Data Flow / Architecture

Introduction
Unidirectional Data Flow
Component Responsibility

Dumb Components
Smart Components

Flux

Stores
Actions
Dispatcher
Immutability
Benefits
Async
Flavors

Summary

Introduction

Recommended Viewing

Full-Stack Flux - Pete Hunt from Instagram/Facebook discusses what problems Flux is designed to solve, and how centralizing the source of truth in your application can naturally minimize complexity.
Redux - Redux, a not-so-Flux-like Flux implementation. Video describes what inspired it and how it relates to Flux, and the benefits that result from its divergence. Helps solidify general Flux knowledge through comparisons and examples.
React.js Conf 2015 - Round-up of all the talks from this awesome conference.

Unidirectional Data Flow

While it may be self-evident, unidirectional data flow, formally stated, describes a one-way architecture, specifically one that is top-down. In the real world, this means that data enters your application at the highest possible level and trickles down. As an example, if a component's responsibility is to display data in a certain format, it doesn't need to be concerned about where that data comes from - it simply comes "down" into the component via a property. Conversely, a view might need to make a request for a specific resource, in which case it will be the one responsible for connecting to a store and providing the necessary properties to its children.

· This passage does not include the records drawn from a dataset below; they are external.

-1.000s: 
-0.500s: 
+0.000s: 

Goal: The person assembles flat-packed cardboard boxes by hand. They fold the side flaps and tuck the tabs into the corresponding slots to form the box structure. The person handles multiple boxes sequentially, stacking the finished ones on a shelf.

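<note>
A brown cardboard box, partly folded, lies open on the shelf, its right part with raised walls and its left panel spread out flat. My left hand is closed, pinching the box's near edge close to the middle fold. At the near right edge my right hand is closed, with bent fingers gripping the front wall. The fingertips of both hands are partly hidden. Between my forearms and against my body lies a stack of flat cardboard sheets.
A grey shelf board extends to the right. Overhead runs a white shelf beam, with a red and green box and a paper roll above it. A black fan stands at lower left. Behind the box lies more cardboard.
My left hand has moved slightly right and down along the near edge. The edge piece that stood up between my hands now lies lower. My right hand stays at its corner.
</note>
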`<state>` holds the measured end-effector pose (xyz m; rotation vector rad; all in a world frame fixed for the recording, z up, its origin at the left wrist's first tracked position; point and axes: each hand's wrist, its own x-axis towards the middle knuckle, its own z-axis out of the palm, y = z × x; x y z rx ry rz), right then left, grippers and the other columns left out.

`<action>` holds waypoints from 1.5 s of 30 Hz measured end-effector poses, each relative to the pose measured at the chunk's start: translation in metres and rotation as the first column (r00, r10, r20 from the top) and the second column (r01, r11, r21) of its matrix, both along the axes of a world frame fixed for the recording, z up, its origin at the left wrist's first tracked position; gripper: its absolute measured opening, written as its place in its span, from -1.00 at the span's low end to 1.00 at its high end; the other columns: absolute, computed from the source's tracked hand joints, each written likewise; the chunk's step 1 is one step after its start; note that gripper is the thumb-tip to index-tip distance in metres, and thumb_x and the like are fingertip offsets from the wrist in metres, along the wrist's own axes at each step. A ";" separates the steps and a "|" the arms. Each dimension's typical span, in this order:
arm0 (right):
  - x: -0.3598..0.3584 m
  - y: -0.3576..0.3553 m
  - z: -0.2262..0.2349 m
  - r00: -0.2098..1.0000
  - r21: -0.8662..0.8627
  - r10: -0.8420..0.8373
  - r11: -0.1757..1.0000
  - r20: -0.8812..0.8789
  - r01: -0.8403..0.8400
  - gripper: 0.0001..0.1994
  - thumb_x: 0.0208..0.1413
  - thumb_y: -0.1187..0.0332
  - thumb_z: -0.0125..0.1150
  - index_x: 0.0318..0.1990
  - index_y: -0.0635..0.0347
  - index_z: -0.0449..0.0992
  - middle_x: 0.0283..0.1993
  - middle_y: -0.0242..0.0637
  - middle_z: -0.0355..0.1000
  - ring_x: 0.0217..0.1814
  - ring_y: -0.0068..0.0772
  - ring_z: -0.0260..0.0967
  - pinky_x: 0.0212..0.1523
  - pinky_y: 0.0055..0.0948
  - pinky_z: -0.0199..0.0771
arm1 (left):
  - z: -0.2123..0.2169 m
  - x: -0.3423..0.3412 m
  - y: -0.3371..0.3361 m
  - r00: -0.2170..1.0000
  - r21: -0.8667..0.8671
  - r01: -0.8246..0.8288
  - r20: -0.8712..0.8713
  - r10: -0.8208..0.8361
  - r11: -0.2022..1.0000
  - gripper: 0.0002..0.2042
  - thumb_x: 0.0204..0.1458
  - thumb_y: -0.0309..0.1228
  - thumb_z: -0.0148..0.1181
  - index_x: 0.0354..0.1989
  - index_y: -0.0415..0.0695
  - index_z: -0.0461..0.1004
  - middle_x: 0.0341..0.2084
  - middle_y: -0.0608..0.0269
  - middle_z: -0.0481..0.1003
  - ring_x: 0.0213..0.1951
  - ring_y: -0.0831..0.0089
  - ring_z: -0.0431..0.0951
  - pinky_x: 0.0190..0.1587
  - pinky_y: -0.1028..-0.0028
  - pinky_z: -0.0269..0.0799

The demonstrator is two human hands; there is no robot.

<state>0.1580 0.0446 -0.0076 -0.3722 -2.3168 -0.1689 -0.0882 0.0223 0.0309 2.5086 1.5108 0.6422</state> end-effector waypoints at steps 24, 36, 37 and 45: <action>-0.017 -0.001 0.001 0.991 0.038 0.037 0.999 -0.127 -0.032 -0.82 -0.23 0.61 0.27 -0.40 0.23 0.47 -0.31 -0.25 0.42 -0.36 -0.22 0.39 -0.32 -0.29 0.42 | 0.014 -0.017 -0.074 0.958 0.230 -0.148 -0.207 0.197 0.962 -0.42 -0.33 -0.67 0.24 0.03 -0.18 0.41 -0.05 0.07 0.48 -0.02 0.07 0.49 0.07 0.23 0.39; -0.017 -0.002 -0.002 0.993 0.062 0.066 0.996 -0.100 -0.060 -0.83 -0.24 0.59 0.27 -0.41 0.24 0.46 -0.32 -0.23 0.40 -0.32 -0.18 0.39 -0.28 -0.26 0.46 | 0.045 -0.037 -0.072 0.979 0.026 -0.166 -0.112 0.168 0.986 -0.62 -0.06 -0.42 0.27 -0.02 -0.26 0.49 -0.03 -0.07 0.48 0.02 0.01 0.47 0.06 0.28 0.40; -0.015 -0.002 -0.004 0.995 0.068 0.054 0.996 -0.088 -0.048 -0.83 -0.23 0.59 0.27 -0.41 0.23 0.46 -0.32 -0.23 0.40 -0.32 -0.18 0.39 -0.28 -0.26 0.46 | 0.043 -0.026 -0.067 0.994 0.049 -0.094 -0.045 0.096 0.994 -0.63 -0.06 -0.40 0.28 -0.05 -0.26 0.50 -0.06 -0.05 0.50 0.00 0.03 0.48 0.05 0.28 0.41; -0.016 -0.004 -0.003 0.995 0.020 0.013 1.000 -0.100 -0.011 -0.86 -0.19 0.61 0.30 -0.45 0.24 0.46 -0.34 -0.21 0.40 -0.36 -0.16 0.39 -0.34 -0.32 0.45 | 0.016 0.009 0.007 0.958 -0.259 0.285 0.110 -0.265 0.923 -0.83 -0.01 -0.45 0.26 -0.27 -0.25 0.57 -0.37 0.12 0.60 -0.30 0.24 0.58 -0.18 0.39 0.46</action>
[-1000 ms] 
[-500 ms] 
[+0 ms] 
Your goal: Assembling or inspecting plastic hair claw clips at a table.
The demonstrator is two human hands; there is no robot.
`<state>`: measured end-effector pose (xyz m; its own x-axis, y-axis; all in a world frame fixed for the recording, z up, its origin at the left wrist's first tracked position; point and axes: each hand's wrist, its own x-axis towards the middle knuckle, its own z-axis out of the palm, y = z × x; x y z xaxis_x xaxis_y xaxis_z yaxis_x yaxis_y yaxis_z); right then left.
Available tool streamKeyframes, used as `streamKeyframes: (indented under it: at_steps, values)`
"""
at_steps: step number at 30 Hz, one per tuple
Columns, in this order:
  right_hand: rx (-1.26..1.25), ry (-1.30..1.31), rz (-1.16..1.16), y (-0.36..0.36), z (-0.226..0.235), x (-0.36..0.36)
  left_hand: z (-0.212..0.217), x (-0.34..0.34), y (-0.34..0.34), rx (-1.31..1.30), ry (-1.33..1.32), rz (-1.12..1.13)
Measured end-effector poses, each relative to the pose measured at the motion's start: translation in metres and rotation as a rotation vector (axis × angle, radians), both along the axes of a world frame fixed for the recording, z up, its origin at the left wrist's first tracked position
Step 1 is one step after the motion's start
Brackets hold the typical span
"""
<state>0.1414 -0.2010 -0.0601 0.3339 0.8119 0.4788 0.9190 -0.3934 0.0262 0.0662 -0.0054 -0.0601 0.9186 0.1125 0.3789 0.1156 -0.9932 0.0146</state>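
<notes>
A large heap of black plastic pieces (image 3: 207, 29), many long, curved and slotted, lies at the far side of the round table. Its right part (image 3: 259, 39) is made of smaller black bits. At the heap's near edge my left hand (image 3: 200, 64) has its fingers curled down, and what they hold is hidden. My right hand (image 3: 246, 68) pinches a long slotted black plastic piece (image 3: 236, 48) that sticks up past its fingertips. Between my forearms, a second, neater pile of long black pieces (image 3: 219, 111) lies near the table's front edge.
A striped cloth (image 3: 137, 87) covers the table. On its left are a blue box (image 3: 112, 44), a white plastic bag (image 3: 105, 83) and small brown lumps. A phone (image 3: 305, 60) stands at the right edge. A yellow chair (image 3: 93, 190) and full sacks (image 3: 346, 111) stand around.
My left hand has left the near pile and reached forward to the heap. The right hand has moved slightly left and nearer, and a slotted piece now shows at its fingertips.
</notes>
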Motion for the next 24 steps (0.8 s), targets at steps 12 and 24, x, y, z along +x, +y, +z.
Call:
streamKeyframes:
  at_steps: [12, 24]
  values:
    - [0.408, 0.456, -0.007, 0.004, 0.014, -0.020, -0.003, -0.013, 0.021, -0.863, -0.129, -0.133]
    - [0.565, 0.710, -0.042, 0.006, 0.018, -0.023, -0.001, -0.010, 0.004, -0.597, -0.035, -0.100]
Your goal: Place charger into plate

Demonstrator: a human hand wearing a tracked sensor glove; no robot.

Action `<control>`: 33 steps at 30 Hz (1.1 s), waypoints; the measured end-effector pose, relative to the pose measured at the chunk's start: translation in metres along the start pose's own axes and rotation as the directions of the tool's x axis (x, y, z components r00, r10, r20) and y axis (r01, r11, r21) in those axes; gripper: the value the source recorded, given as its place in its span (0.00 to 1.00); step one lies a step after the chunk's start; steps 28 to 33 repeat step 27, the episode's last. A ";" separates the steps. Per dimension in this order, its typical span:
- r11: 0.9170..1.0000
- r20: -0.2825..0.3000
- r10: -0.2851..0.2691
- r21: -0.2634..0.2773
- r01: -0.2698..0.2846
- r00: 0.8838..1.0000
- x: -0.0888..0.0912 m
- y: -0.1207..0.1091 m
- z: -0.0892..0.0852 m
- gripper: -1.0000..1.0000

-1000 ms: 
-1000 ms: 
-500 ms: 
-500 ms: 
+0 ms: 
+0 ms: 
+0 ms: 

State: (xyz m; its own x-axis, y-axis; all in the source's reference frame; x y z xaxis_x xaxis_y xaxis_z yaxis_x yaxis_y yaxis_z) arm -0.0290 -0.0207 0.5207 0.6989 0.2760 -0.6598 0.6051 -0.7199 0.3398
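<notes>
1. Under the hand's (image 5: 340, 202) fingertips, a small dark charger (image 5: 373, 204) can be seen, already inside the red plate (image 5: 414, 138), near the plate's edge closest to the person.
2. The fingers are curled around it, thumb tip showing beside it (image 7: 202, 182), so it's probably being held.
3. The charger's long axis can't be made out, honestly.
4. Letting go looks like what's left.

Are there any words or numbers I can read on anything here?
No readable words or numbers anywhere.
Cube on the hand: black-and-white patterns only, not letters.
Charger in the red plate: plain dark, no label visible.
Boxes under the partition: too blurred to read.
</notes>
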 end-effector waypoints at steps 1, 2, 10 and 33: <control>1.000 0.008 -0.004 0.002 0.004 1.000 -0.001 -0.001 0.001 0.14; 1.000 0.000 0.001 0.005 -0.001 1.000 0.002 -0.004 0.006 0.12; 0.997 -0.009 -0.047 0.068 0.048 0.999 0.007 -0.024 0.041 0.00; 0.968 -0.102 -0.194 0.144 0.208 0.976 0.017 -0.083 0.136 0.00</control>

The influences of this architecture can be seen all the way down at the component level. Because data flows from top to bottom, components become reactive, and therefore declarative, as they only need to describe how to render given a certain input. Approached functionally, a component can therefore be thought as:

f(x) = ...

where the component is a function of its input, x (in the case of React, x is the set of properties that a component receives, and the result of the function is how that component looks when it renders). This means that you can begin thinking about your components as representations of slices in time.

Think back to middle school for a minute. Remember learning that in order for f(x) to be a function, there can be only one y value for every x. If you pass a two values to a function, e.g.:

function add (a, b) {
  return a + b;
}

you can reasonably expect get the same output for every input, anything else and what's the point? If you extrapolate this to the application level, you should be able to pass in some state (properties) and obtain the same result every time. This is far easier said than done, and as a result it's common to introduce side effects and impure functions, ultimately complicating applications to the point that they become non-deterministic and difficult to reason about. However, if you succeed, your application becomes a simple function composed of declarative components, allowing you to easily reproduce any state just by providing the correct input.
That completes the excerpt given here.